The millennials are here, they're climbing the ranks, and they've already begun to transform the industry.
But there's good news, too. A decade after the Great Recession highlighted the industry's vulnerability, many firms recognize the need for new strategies. And for those that get this generation right, the changes they embrace may be the key to success in a new era for legal services.
The arrival of the millennials — born between the early 1980s and late 1990s — doesn't mark the first turning of the generational tide for most firms. “Is being different really any different than it was before? No,” says Justin Kay, chair of the firmwide hiring committee at Drinker, Biddle & Reath.
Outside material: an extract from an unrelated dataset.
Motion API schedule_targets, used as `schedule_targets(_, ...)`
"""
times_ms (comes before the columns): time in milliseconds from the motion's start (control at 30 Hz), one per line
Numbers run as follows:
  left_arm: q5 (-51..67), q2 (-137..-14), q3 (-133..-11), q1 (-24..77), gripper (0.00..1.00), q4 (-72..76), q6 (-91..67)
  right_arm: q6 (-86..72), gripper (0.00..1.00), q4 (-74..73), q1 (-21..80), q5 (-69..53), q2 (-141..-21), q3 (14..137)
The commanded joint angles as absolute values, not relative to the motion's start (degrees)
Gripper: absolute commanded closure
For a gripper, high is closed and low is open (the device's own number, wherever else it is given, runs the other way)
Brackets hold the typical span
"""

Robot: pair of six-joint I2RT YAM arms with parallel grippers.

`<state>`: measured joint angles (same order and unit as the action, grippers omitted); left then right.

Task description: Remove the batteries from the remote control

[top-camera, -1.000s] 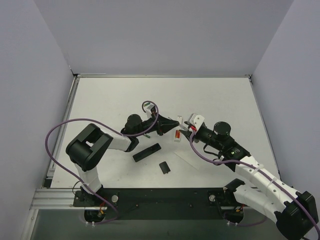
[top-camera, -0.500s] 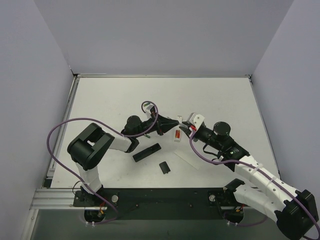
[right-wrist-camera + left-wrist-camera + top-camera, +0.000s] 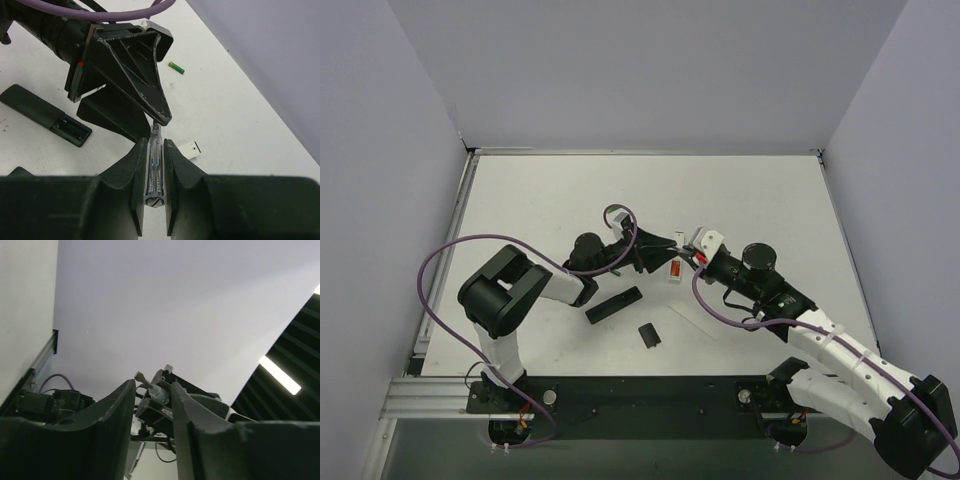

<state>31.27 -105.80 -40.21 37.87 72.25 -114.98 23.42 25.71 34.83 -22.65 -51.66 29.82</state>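
Note:
The black remote control (image 3: 614, 304) lies on the table in front of the left arm; its open battery slot (image 3: 70, 131) looks empty. One green battery (image 3: 176, 68) lies loose on the white table beyond the grippers. My right gripper (image 3: 157, 142) is shut on a clear pen-like tool (image 3: 154, 165) with a spring inside. My left gripper (image 3: 152, 385) faces it tip to tip, its fingers (image 3: 135, 75) slightly apart, open around the tool's tip (image 3: 141, 377). Both grippers meet above mid-table, left gripper (image 3: 668, 243) against right gripper (image 3: 686, 254).
A small squarish black cover piece (image 3: 648, 335) lies near the remote, toward the arm bases. A white stick (image 3: 189, 149) lies under the grippers, also visible as the white stick (image 3: 674, 270) from above. Purple cables loop off both arms.
My right gripper has shut on the clear tool. The left gripper, shut before, has parted its fingers. The right arm has edged a little to the left.

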Motion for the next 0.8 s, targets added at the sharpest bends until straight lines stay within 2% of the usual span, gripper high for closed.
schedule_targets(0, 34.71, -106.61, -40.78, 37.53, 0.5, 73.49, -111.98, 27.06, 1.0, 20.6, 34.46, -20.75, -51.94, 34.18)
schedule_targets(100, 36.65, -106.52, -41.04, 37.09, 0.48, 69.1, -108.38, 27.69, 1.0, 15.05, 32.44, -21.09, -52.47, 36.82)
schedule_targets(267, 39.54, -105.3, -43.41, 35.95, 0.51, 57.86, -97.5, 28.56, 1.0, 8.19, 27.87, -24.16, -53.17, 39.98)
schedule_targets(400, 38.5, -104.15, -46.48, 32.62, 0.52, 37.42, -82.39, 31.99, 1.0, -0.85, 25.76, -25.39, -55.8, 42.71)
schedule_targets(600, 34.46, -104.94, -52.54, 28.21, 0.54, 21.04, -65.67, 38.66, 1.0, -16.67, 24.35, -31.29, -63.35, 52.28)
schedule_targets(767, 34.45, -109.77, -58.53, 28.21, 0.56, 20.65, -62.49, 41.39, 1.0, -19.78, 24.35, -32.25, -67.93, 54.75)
But there is a difference, and it's not just traits like millennials' networking savvy, or their much-hyped need for recognition.
The difference is the timing.
Millennials, with all their generational quirks, are working their way up in the legal industry at the same time that many law firms face critical decisions about how to stay relevant in the greater economy — including how to compete for talent with the rising tech sector and legal industry disrupters. At the same time, young lawyers' millennial cohorts are increasingly running the companies that firms want to represent. It's no surprise that law firm leaders are paying attention.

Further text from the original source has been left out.